There is a need to develop additional effective
therapies for
ischemic stroke.
Nitrones, which were first developed as
reactive oxygen species (ROS)-trapping compounds, have been proposed as
neuroprotective agents for
ischemic stroke, a ROS-related disorder. The previous reported ROS-trapping compound, quinolyl nitrone RP19, is here being assayed to induce neuroprotection to
ischemia-reperfusion injury in three experimental
ischemia models: (i)
oxygen-
glucose deprivation (OGD) on primary neuronal cultures; (ii) transient global
cerebral ischemia in four-vessel occlusion model; and (iii) transient focal
cerebral ischemia in
middle cerebral artery occlusion (tMCAO) model.
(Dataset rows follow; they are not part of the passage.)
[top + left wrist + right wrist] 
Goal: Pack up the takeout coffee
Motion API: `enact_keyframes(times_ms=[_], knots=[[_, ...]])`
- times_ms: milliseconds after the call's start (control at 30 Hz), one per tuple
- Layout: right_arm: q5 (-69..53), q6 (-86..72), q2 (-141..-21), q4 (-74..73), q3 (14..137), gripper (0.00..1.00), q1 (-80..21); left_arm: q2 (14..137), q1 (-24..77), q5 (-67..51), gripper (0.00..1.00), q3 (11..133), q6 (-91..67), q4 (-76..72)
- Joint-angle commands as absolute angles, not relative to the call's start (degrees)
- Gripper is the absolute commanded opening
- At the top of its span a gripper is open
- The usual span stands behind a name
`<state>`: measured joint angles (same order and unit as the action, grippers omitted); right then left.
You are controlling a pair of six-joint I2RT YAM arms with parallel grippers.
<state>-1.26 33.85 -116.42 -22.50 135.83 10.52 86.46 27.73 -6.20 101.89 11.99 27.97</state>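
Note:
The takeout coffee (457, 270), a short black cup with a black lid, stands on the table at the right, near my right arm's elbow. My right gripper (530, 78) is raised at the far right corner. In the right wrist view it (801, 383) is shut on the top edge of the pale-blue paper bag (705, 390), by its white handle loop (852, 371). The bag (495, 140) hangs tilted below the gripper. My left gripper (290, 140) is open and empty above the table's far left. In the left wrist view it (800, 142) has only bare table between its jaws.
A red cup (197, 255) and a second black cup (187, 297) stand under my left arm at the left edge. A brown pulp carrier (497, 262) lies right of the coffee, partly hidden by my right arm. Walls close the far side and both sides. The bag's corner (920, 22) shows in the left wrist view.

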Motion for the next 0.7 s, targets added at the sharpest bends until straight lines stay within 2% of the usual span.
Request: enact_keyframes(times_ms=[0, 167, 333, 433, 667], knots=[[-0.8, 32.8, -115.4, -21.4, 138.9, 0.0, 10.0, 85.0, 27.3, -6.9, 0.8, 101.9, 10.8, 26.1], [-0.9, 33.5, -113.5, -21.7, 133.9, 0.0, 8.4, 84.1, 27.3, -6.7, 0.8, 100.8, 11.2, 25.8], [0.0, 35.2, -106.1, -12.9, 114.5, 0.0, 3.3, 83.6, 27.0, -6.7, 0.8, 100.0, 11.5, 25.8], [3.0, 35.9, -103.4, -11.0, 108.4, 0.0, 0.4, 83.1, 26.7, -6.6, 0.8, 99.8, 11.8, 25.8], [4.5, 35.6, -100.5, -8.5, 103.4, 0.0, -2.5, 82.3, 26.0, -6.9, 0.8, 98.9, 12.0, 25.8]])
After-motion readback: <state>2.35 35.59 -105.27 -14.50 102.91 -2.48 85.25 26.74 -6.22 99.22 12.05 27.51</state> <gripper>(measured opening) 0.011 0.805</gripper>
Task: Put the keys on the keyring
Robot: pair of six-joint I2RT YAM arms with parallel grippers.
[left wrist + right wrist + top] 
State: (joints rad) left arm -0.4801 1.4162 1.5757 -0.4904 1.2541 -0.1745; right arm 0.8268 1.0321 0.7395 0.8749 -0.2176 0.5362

RP19 (50 μM) induced long-term neuroprotection at 5 days of recovery after OGD in primary neuronal cultures, evaluated by cell viability assay, and decreased both ROS formation and lipid peroxidation upon recovery after OGD. Furthermore, treatment of animals with RP19 at the onset of reperfusion after either global or focal
ischemia, at the dose range that was demonstrated to be neuroprotective in neuronal cultures, decreased neuronal death and apoptosis induction, reduced the size of
infarct, and improved the neurological deficit scores after 48 h or 5 days of reperfusion after
ischemia. The molecule proposed, quinolyl nitrone RP19, induced substantial neuroprotection on experimental
ischemia in neuronal cells, and against ischemic injury following transient
brain ischemia in treated animals. This molecule may have potential therapeutic interest in
ischemic stroke and to reduce the reoxygenation-induced injury after induced reperfusion.